Born Gbemi Anthonia Adefuye, Toni Tones is a triple-threat force to be reckoned with: She is an actress, singer, and award-winning photographer whose influence in the Nigerian entertainment industry has become undeniable.
Her role in the box office hit ‘King Of boys’ directed by Kemi Adetiba brought Toni Tones critical acclaim. Her electrifying performances in top productions have positioned her as one of the most sought after A-list actors in Nollywood today.
On the road to success, Toni Tones has faced and overcome challenges. In an in-depth interview with The Nation’s Flair Magazine, she speaks about this, and more.
See excerpts from the interview below:
What was it like at the beginning?
I started my career as a photographer and because of that, it was quite a challenge getting people to take me seriously as an artist and as an actor, at first. At some point, I began to wish I had never started with photography at all, because then I wouldn’t have to fight the tough battle of gaining acceptance, I would just have been able to go straight to building a fan base. Some OAPs simply wouldn’t play my music because they didn’t take me seriously. It took a lot of hard work, persistence and determination before I was finally accepted in the industry. There were times that I wanted to give up but I am exceedingly happy I didn’t.

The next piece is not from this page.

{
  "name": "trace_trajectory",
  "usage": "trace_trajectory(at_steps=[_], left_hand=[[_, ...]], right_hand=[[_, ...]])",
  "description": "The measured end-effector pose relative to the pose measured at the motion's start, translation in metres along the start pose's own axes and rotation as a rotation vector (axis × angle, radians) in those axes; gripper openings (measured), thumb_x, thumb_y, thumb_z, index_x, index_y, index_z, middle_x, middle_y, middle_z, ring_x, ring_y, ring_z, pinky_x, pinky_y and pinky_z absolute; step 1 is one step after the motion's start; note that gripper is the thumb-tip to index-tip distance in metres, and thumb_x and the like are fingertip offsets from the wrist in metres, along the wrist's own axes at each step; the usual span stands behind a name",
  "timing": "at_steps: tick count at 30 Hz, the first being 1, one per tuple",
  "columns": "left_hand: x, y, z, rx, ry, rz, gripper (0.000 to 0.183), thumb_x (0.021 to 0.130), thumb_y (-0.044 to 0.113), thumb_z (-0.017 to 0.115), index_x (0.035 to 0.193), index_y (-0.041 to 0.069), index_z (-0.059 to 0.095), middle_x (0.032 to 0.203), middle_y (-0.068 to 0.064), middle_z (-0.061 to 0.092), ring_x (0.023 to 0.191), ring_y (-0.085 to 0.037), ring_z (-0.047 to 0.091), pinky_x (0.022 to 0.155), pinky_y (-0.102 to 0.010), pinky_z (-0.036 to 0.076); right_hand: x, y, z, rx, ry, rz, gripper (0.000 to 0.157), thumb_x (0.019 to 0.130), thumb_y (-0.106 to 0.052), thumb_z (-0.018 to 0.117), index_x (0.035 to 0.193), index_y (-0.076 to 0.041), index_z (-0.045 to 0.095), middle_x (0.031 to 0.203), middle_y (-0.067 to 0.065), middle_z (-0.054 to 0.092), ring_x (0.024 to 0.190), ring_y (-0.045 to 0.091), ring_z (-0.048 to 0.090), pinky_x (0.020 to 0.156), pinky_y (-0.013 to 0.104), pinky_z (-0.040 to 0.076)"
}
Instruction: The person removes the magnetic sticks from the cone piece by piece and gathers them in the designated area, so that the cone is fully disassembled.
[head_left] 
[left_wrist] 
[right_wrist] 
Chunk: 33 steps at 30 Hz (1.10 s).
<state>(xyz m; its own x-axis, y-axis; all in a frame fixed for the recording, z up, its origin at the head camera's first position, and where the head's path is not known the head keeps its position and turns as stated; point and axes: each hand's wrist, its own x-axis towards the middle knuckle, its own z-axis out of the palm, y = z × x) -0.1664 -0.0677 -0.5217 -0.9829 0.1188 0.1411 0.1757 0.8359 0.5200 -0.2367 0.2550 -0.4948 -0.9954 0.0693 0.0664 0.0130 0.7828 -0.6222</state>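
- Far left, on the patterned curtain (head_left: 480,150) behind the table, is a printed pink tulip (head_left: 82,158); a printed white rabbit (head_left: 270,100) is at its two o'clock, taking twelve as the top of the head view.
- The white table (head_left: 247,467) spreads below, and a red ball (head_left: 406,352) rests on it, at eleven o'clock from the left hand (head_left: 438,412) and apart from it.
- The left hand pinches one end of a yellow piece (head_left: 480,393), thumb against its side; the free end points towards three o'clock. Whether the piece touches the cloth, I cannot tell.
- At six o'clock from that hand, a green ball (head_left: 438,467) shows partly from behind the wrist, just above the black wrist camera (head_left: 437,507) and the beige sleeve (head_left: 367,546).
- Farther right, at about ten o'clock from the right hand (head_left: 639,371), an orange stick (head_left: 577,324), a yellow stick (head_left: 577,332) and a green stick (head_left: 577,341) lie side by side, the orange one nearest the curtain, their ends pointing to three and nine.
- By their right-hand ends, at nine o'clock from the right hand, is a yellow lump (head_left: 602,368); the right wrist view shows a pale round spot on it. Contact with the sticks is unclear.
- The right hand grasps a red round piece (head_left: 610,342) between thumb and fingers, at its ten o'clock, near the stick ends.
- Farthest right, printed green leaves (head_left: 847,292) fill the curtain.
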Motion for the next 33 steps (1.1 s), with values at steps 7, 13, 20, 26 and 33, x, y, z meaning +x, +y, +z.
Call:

What are some of the challenges you have encountered?
It was tough being accepted as an actor because people knew me as a photographer and after then, a musician. Hearing that I was an actor as well, I think it was hard for them to take me seriously initially. A lot of people probably assumed I was just playing around as opposed to chasing my dreams. It seemed like having more than one career was looked upon as a bit of a crime; people tend to put you in a box. They know you for one thing and that is what they choose to be comfortable with and when you try to break out of that box, there’s a lot of opposition. But I am not here to make anybody comfortable, I am here to achieve every single goal that my heart desires and achieve I will.
How do you cope with them?
I was determined not to be put in a box. I was determined to excel at every single passion I had chosen to pursue. Sometimes, I would ask God why He didn’t just give me one passion so it would have been easier, but I remember praying one day and hearing a voice within me say, “if God has given you many skills, it is meant as a blessing, not a curse.” That put things in perspective for me. I made a vow never to relent, to give everything I had, to show God I appreciated every skill he had gifted me and I would honour Him by using them. Successful or not, at least I would know I tried. Being able to actually do the things I love is already success to me, because for so long I was afraid to even try. I am glad I never gave up, otherwise I would not be living such a fulfilled life now.